Ahmedabad Sports Enclave
- Interactive map of Ahmedabad Sports Enclave
- Full name: Sardar Vallabhbhai Patel Sports Enclave
- Address: Ahmedabad India
- Location: Motera, Ahmedabad, Gujarat, India
- Coordinates: 23°05′28″N 72°35′57″E﻿ / ﻿23.091097°N 72.599193°E
- Owner: Government of Gujarat
- Operator: Ahmedabad Urban Development Authority
- Main venue: Narendra Modi Stadium Capacity: 132,000
- Acreage: 236 acres (96 ha)

Construction
- Groundbreaking: 24 February 2021
- Cost: ₹4,600 crore (US$590 million)
- Architects: BPD Collage Design Cox Architecture

= Sardar Vallabhbhai Patel Sports Enclave =

Sports complex in Gujarat, India

Sardar Vallabhbhai Patel Sports Enclave is an under-construction sports enclave being built in Ahmedabad, Gujarat, India, named after Sardar Vallabhbhai Patel. Once the sports enclave is fully built, it will be one of the largest of its kind in India. The project is being jointly executed with the Ahmedabad Urban Development Authority, and the Government of Gujarat. A primary reason for the sports enclave to be built, is to host major sporting events in India in the future, including the 2030 Commonwealth Games.

==History==
The sports enclave is being constructed in Motera, which is a neighbourhood in the northwestern part of Ahmedabad. The Narendra Modi Stadium which is the world's largest stadium, and the largest cricket stadium, will also be located within the Sardar Vallabhbhai Patel Sports Enclave. The bhumi pujan ceremony was performed by the president of India Ram Nath Kovind on 24 February 2021. Many other political dignitaries were present at the event including the home minister of India, Amit Shah, and sports minister of India, Kiren Rijiju. The entire project is expected to cost ₹4,600 crores (US$590 million). The government will be investing ₹3,200 crore (US$450 million) into the project and private players will invest ₹1,400 crore (US$200 million). Along with this sports enclave another sports enclave will be built in Narayanpura. Once both enclaves are complete, all types of sports infrastructure will be present in Ahemdabad, and it will allow the city to host large-scale sporting events as well. The sports enclaves will have a capacity to accommodate up to 3,000 and up to 250 coaches as well. In the future, the Ahmedabad Bus Rapid Transit System, and Ahmedabad Metro will also be extended to the sports enclaves, so that transportation to and from the enclave will be made easier.

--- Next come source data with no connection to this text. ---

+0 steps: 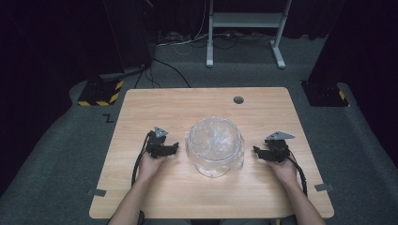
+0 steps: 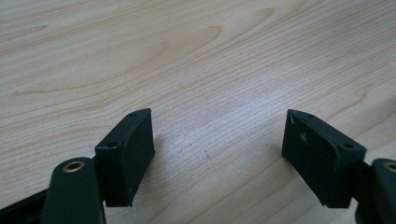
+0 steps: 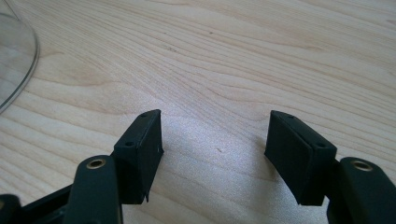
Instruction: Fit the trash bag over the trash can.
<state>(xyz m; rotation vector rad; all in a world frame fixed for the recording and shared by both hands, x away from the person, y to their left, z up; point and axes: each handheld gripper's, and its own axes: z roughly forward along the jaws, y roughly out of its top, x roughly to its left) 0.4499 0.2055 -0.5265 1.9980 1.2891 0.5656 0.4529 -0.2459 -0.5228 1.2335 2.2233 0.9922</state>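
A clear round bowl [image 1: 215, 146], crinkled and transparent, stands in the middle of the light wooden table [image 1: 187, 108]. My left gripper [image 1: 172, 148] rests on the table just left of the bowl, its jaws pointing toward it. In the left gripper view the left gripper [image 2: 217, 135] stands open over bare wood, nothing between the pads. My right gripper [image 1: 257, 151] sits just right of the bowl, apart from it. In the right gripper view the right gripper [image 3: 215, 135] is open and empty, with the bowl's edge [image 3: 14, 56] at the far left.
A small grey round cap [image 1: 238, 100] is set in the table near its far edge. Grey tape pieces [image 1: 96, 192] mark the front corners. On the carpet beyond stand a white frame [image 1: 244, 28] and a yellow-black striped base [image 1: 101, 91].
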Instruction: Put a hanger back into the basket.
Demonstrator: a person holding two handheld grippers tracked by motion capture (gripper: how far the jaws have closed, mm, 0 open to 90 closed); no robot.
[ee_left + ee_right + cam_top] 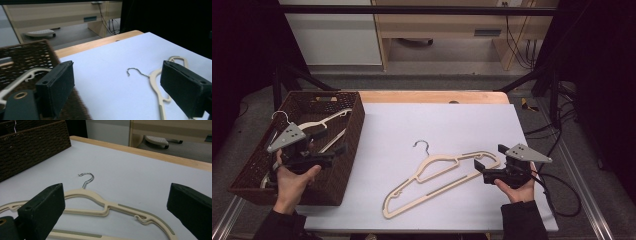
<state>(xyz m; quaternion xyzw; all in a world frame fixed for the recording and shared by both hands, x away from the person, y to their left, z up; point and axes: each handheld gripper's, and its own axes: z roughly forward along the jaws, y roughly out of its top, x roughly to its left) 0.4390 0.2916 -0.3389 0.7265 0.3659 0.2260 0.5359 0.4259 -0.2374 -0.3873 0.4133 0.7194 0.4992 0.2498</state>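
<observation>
A cream plastic hanger [439,177] with a metal hook [422,145] lies flat on the white table sheet [437,120]. My right gripper [491,157] is open at the hanger's right shoulder, with a jaw on either side of it. In the right gripper view the hanger [100,205] runs between the spread jaws of that gripper [117,192]. My left gripper [332,142] hovers open over the dark woven basket [354,107] and holds nothing. The left gripper view has the open gripper [118,67] above the basket's rim, with the table hanger [155,82] beyond.
Inside the basket [27,57] lie more cream hangers [319,122], one with a wire hook. A wooden table edge [432,96] borders the sheet at the back. Behind it stand cabinets and cables on the floor. A black cable [562,190] trails from the right gripper.
</observation>
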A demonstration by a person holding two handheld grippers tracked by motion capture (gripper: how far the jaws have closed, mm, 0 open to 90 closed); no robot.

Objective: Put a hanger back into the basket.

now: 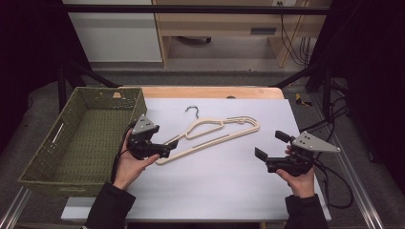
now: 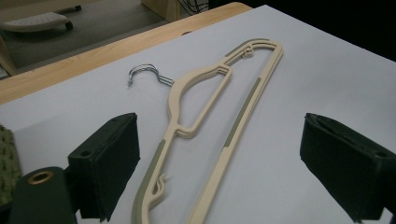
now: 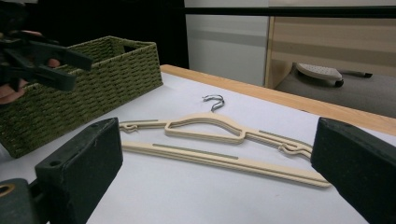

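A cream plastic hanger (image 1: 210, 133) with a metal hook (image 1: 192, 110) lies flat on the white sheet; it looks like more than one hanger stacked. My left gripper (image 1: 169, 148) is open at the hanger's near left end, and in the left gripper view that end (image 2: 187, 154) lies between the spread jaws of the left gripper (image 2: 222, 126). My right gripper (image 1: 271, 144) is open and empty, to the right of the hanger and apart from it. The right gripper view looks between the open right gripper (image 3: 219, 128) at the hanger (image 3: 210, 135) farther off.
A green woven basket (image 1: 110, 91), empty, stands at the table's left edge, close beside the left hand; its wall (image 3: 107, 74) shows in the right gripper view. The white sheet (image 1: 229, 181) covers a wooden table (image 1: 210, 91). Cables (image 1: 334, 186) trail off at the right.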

On 5 March 2025, it was announced that construction of the sports enclave would start in 2026. Alastair Richardson, director at Cox Architecture, revealed some of the plans for the venues during the Australia-India Sports Excellence Forum. The sports enclave will have an urban park described as "the Central Park of the city" strategically designed as a ‘heat sink', incorporating trees, green spaces and cool pavements to mitigate the state of Gujarat's climate. He also said that the Ahmedabad Urban Development Authority would seek out public–private partnerships to support the development.

==Features==
The entire enclave will feature a large number of new venues. Of the new venues to be built most of the venues will be built from scratch. Along with sporting facilities, other buildings such as hotels, commercial areas, and a residential village for athletes will be built as well. The following venues will be built in the Sardar Vallabhbhai Patel Sports Enclave:

List of sporting venues
| Name | Sport | Capacity | Size | Completion date |
|---|---|---|---|---|
| Narendra Modi Stadium | Cricket | 132,000 | 22,600 square metres (243,000 sq ft) | 2017 (expansion) 1983 (former structure) |
| Indoor Arena | Indoor sports | 18,000 | TBD | TBD |
| Aquatics Centre | Aquatic sports | 12,000 | 11,000 square metres (120,000 sq ft) | TBD |
| Tennis Stadium | Tennis | 10,000 5,000 3,000 | TBD | TBD |
| Athletes' Village |  | 3,000 | TBD | TBD |

==Part of 2036 Summer Olympics Bid==
Once the Sardar Vallabhbhai Patel Sports Enclave is complete the Olympics could also be hosted in Ahmedabad in the future. In June 2021, the Ahmedabad Urban Development Authority invited proposals consultants to assess venues and related infrastructure that would be needed to host the Summer Olympic Games. This move came after the Narendra Modi Stadium was inaugurated and the Sardar Vallabhbhai Patel Sports Enclave was announced to be built. Reports have also suggested that the sports enclave will be a part of a future bid for the 2036 Summer Olympics from Ahmedabad.